Given the records below, pull every line with the word "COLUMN" into the answer.
SOURCE INFORMATION Start Marker
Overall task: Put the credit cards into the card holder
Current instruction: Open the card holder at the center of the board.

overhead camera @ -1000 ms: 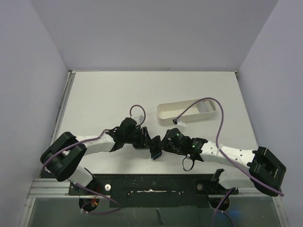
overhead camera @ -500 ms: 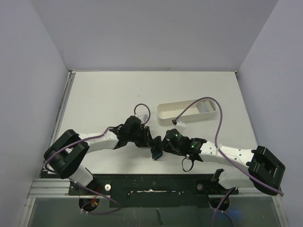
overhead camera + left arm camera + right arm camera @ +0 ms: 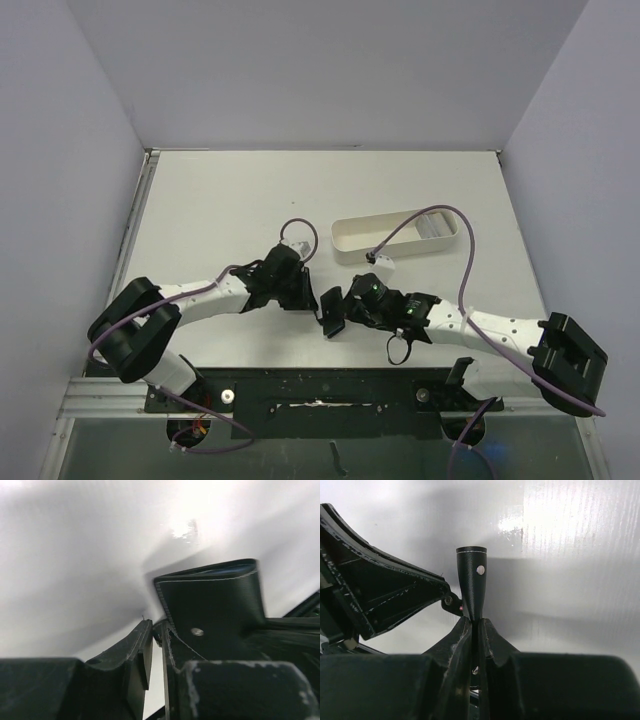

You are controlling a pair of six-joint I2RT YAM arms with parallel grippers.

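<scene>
The black card holder (image 3: 330, 312) stands partly unfolded on the table between my two grippers. My right gripper (image 3: 345, 306) is shut on one flap of the card holder (image 3: 472, 580), which shows edge-on with its snap stud. From the left, my left gripper (image 3: 308, 298) has its jaws drawn nearly together on the edge of the other flap. In the left wrist view, a thin slit of table shows behind the left gripper's tips (image 3: 156, 627), and the card holder (image 3: 212, 600) rises beyond them. Pale grey credit cards (image 3: 432, 228) lie in the right end of the white tray.
The long white oval tray (image 3: 350, 236) lies just behind the grippers, right of centre. My right arm's purple cable (image 3: 440, 212) arcs over it. In the right wrist view, the left gripper's black body (image 3: 375, 595) sits close at the left. Walls close in the table on three sides.
My left gripper has moved right up to the card holder and its jaws have closed from wide apart to nearly together. The right gripper has kept its grip and hardly moved.
</scene>
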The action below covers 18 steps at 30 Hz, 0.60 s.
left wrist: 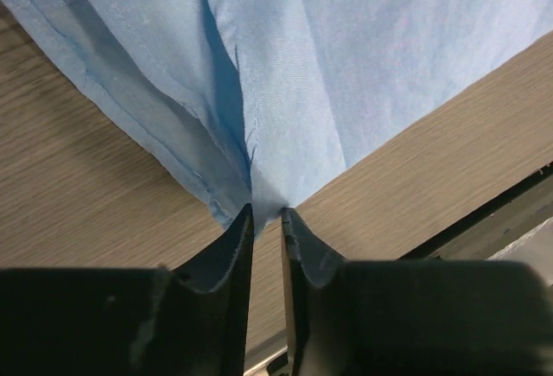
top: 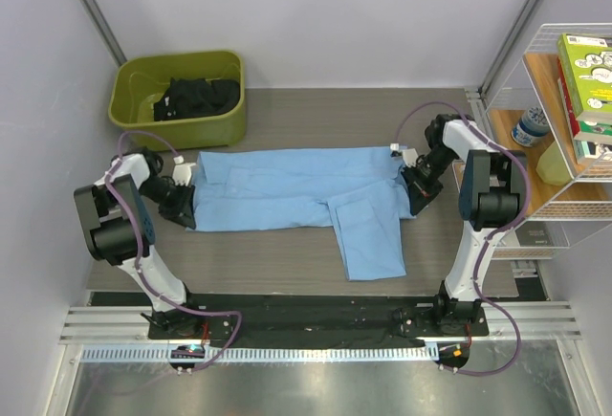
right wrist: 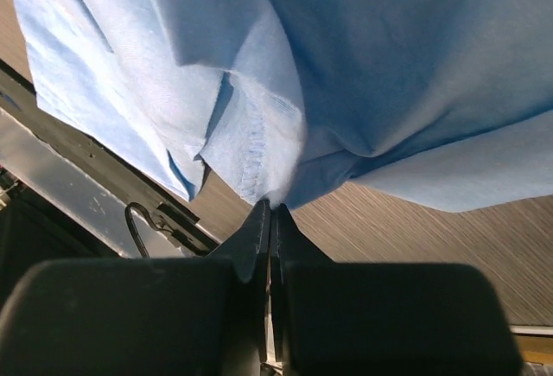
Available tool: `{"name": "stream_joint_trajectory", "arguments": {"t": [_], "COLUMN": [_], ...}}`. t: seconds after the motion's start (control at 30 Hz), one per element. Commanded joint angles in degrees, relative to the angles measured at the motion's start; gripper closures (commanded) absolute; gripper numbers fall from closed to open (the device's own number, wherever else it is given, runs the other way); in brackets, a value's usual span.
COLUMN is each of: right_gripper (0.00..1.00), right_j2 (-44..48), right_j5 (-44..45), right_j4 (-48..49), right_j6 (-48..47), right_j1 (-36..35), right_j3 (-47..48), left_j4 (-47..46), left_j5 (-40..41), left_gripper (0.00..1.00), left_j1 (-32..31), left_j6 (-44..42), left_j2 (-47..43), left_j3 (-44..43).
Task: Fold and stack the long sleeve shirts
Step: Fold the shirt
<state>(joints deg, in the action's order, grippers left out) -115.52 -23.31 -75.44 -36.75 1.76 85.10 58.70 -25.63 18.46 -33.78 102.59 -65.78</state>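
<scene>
Here we are, one light blue shirt (top: pixel 287 186) laid out across the middle of the wooden table (top: pixel 287 268), stretched sideways between the two arms, and both of them have hold of it. Over on the left, the left fingers (left wrist: pixel 238 238) are down at the shirt's left end, and from the wrist view you can see a corner of hem drawn to a point and nipped right between the tips, with a thin slit showing between the fingers lower down. On the other side, the right fingers (right wrist: pixel 256 229) are pressed tight together on a bunched fold of the blue cloth at the shirt's right end, fabric draping up and away from the tips. The body of the shirt lies mostly flat, a few soft creases running through it, and one sleeve (top: pixel 371 236) is turned down toward the near edge of the table, lying flat. At the far left corner sits an olive green bin (top: pixel 134 120) with dark clothes (top: pixel 196 96) heaped inside, well apart from the shirt. Off to the right there's a wire shelf (top: pixel 564 208) holding books and a bottle.
</scene>
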Motion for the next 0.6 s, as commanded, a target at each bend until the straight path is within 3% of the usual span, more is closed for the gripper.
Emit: {"name": "stream_joint_trajectory", "arguments": {"t": [0.0,0.03,0.23,0.43,0.5,0.57], "right_gripper": [0.99,0.99,0.99,0.97,0.72,0.6], "right_j2": [0.7,0.9,2.1,2.0,2.2,4.0], "right_j5": [2.6,3.4,7.0,6.8,7.0,7.1], "right_j4": [1.3,1.6,2.9,4.3,3.6,1.9], "right_j6": [1.8,1.8,2.9,4.9,4.9,4.3], "right_j1": [0.7,0.9,1.2,0.3,0.4,0.6], "right_j3": [-1.0,-1.7,-4.9,-6.1,-5.1,-2.6], "left_j4": [-1.1,-0.5,1.6,0.7,1.9,3.6], "left_j5": [1.0,1.8,6.9,6.5,5.2,-0.3], "left_gripper": [0.96,1.0,1.0,1.0,0.86,0.64], "left_j1": [0.3,0.3,1.8,1.8,1.8,1.8], "left_j6": [1.6,1.4,-2.1,-0.8,-0.1,-2.2], "left_j2": [1.6,1.7,2.4,2.6,2.7,0.0], "left_j3": [-0.4,-0.5,-0.7,-1.5,-3.3,-4.9]}}
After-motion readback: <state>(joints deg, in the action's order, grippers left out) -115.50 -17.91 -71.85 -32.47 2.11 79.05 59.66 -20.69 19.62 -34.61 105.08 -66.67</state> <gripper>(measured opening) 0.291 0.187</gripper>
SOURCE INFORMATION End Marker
> ANSWER BELOW
Available tool: `{"name": "stream_joint_trajectory", "arguments": {"t": [_], "COLUMN": [_], ...}}`. t: seconds after the motion's start (control at 30 Hz), one per element. Commanded joint angles in degrees, relative to the angles measured at the motion's start; gripper closures (commanded) absolute; gripper numbers fall from closed to open (the device's own number, wherever else it is given, runs the other way); in brackets, a value's usual span.
COLUMN is each of: right_gripper (0.00..1.00), right_j2 (-44..48), right_j5 (-44..45), right_j4 (-48..49), right_j6 (-48..47), right_j1 (-36..35), right_j3 (-47..48), left_j4 (-47..46), left_j5 (-40..41), left_gripper (0.00..1.00), left_j1 (-32..31), left_j6 (-44..42), left_j2 (-47..43), left_j3 (-44..43).

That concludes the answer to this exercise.